## WHAT THE TASK REQUIRES
With the pictures removed, the data below must be transcribed in full and exactly.
Segment Open
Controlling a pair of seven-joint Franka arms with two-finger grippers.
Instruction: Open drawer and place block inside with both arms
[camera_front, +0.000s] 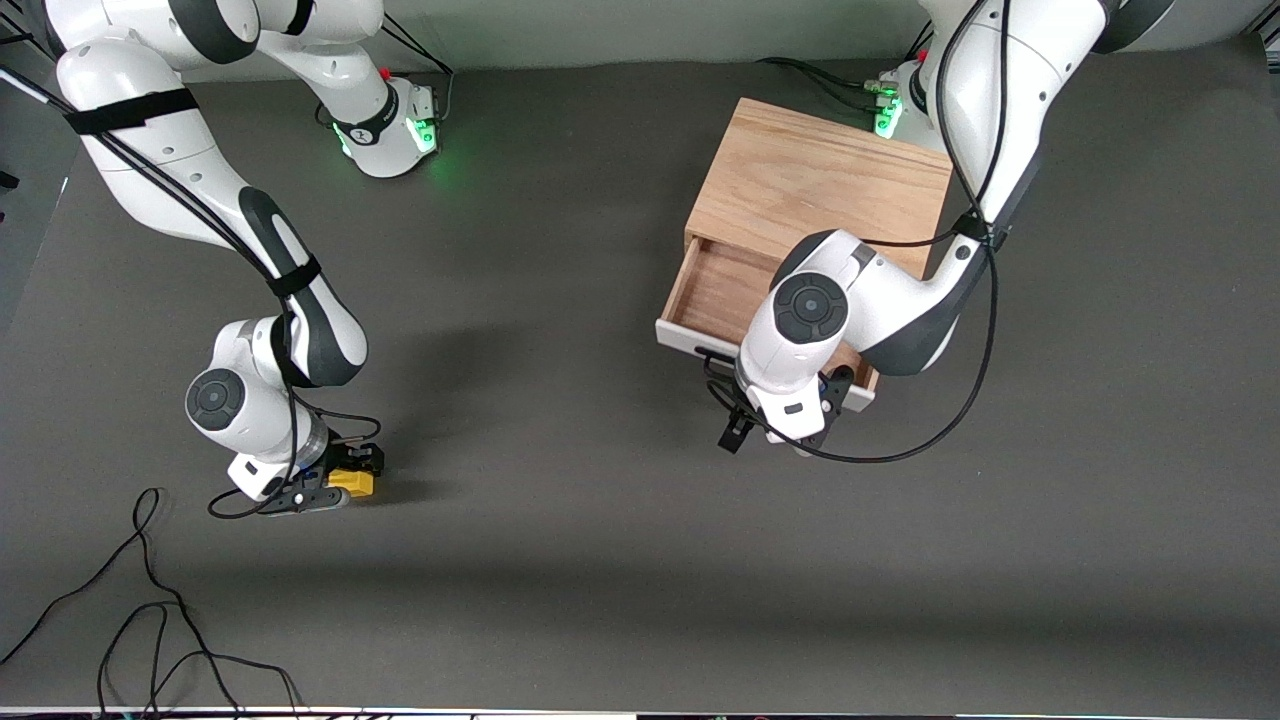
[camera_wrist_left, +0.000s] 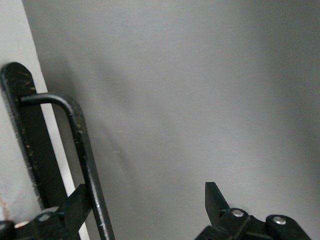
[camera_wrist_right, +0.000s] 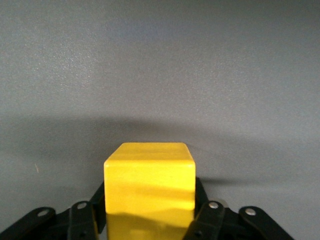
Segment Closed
## SOLUTION
Controlling a pair of seven-joint Franka arms with two-finger grippers.
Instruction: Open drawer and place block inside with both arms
[camera_front, +0.000s] 
[camera_wrist_left, +0.000s] 
[camera_wrist_right, +0.000s] 

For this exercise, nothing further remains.